▶ **Required work**
All lines at and after the one containing "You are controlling", up to the end of the listing below, are to be printed exactly, with the pictures omitted.
=======
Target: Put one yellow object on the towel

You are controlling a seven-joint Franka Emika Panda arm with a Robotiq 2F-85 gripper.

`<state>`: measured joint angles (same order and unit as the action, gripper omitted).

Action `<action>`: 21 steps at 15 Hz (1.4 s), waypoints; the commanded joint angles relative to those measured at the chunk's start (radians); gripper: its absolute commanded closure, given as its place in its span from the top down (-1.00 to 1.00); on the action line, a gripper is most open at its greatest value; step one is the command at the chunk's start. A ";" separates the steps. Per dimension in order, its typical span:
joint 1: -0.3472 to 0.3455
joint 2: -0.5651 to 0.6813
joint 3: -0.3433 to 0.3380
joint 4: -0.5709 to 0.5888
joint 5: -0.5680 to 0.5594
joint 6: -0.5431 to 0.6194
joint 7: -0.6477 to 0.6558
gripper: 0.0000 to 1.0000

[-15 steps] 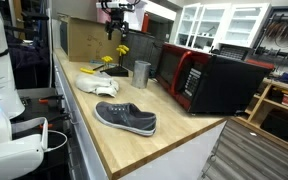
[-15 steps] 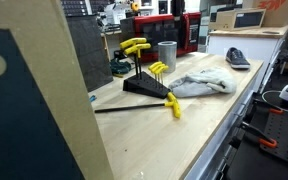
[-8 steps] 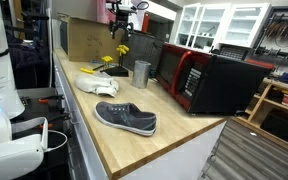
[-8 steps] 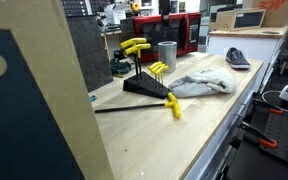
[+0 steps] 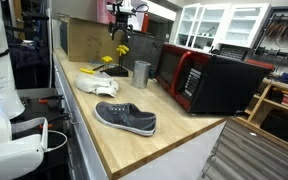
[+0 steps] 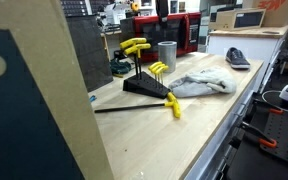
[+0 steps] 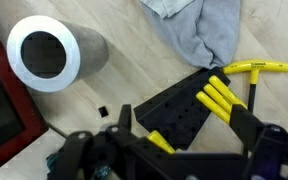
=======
▶ **Answer space**
You are controlling a seven-joint Franka Emika Panda arm with a Robotiq 2F-85 gripper.

`<state>`: measured joint angles (same order and unit as the action, gripper omitted).

Action `<action>`: 21 steps at 15 Hz (1.4 s), waypoints; the commanded joint angles relative to those measured at the chunk's start (radians); gripper: its absolute commanded closure, given as its place in its span from the top down (-1.00 to 1.00); on the action line, a gripper is most open at its greatest value; step one is the command at the chunk's start. A ";" separates the steps. Per dimension in order, its typical span:
joint 1: -0.3472 to 0.3455
joint 2: -0.5651 to 0.6813
joint 3: -0.3433 to 0.3380
joint 4: -0.5709 to 0.5888
joint 5: -0.5680 to 0.5594
joint 6: -0.5431 to 0.6194
joint 7: -0.6477 to 0.6558
gripper: 0.0000 to 1.0000

[-15 steps] 
[-15 steps] 
[-8 steps] 
[-8 steps] 
[+0 steps] 
[+0 steps] 
[+0 steps] 

The exercise has been answered in full.